We emerge from each dip into the cool green of the villages to views incandescent with sea and sky.
After a dip into the southernmost point of The Mani – and Europe – to seek out the rumoured lair of Hades, the god of the underworld, real legends spirit us up the western side of the Mani.
They bring us first to Vathi, a huddle of tower houses, home to the instigators and heroes of the revolution against the Ottomans in 1820, and then to boutique Kardimyli, the other epicentre of the feared Maniots.
A series of kathimerini, now popular hiking trails, lead to the cluster of towers that loom above Kardymili, and we walk to one that had belonged to a captain in the Greek revolution.
Given that the Maniots were considered descendants of the ancient Spartans, it’s no surprise to find the Mourtzinos Tower equipped for the long run. Cisterns, vegetable garden, wine press, forge and olive mill all lie tight as a drum behind the fortress walls.
A longer lineage of celebrated heroes await us at Olympia, home of the first Olympic Games. This legendary site is a big deal: one moment it’s just you and a tractor on the tucked away country roads in this northwestern corner of the Peloponnese, the next moment a fleet of tour buses is bearing down on you.
Forewarned, we make a point of being first through the turnstile of this World Heritage site the next morning.
Truly a sacred site, nothing but copses of trees, gentle rolling terraces, and stone-strewn fields distract you from your communion with the elemental forces of nature and the gods.

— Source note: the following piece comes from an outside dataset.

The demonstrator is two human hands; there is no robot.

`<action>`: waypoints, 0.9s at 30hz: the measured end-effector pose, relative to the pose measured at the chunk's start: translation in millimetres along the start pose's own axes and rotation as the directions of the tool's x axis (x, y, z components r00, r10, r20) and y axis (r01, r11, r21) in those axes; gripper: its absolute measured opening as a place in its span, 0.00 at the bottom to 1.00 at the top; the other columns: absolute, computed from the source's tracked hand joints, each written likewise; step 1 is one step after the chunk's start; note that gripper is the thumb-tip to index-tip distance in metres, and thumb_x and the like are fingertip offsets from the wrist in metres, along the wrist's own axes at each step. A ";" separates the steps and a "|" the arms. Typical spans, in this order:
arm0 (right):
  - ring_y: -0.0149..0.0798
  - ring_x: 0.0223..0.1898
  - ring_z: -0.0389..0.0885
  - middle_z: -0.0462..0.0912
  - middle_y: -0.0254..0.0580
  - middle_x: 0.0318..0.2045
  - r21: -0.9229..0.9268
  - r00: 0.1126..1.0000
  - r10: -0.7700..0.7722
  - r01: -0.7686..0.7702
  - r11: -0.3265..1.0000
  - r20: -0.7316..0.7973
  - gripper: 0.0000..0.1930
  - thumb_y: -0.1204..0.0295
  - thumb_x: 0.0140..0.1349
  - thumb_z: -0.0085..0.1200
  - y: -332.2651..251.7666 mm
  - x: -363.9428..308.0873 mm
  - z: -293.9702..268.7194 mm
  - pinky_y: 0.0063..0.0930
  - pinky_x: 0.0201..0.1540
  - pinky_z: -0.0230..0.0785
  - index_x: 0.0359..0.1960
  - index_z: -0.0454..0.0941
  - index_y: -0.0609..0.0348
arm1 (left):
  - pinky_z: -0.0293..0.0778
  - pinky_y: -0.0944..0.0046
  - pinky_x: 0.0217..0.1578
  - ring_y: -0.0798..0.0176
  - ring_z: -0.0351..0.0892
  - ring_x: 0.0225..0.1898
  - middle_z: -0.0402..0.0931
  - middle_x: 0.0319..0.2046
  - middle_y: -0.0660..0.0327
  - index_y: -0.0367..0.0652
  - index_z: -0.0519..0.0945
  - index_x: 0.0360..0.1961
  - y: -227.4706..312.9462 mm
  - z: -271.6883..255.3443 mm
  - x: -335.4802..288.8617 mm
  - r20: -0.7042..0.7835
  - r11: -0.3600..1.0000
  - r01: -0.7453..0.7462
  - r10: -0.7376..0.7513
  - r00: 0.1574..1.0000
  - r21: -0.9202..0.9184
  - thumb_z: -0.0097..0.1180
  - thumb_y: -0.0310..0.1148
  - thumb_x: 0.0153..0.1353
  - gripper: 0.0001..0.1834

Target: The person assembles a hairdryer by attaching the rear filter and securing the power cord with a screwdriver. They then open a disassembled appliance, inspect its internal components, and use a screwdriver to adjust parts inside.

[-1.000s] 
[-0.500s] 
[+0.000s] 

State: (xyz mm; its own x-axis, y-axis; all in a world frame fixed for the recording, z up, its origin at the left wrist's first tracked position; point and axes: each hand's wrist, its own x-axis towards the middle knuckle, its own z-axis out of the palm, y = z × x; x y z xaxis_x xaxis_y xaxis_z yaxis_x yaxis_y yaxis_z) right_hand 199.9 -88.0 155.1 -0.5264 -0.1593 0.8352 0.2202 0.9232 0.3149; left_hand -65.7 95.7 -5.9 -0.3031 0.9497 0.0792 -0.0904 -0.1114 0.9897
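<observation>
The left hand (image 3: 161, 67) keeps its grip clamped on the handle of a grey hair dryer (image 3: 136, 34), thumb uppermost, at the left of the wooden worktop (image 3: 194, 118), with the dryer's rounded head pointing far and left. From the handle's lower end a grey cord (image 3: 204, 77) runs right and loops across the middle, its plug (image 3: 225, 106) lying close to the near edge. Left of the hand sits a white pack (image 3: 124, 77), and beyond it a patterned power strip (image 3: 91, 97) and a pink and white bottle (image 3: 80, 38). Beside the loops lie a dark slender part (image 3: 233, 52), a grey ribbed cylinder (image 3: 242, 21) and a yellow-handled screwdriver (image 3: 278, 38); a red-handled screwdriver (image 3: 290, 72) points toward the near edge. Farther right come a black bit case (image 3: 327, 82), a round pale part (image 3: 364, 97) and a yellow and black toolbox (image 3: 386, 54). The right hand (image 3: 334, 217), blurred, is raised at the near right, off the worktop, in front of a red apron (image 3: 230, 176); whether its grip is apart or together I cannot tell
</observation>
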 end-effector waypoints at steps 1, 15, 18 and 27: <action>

Getting friendly with Zeus, Hera, Rea, and Hestia et al had its advantages, especially when one’s athletic success was at stake. Once propitiations had been made, competing athletes continued on to the reckoning that awaited them in the stadium.
Today, challenging your travelmates to a 400-metre dash, imagining the roaring crowds around you, tops many people’s visit to the famed site.
As we return the car in Napflio, I recall the words of travel writer Jeff Greenwald: “Every time I see out on a journey, I feel like God has just thrown me the keys to her car,” and how perfectly they describe our road trip round the Peloponnese.
She flung wide the door to those places dipped in magic and legend, and let us park awhile so I had time to untangle the threads about gods, demi-gods, heroes, and history. From what I gleaned, there was a fluidity between them all, making the task of determining who was a god and who wasn’t and what purpose they served, always an elusive goal.
Ultimately, my confusion about the Greek gods, she assures me, could be as much a sign of knowledge, as it was a lack of it!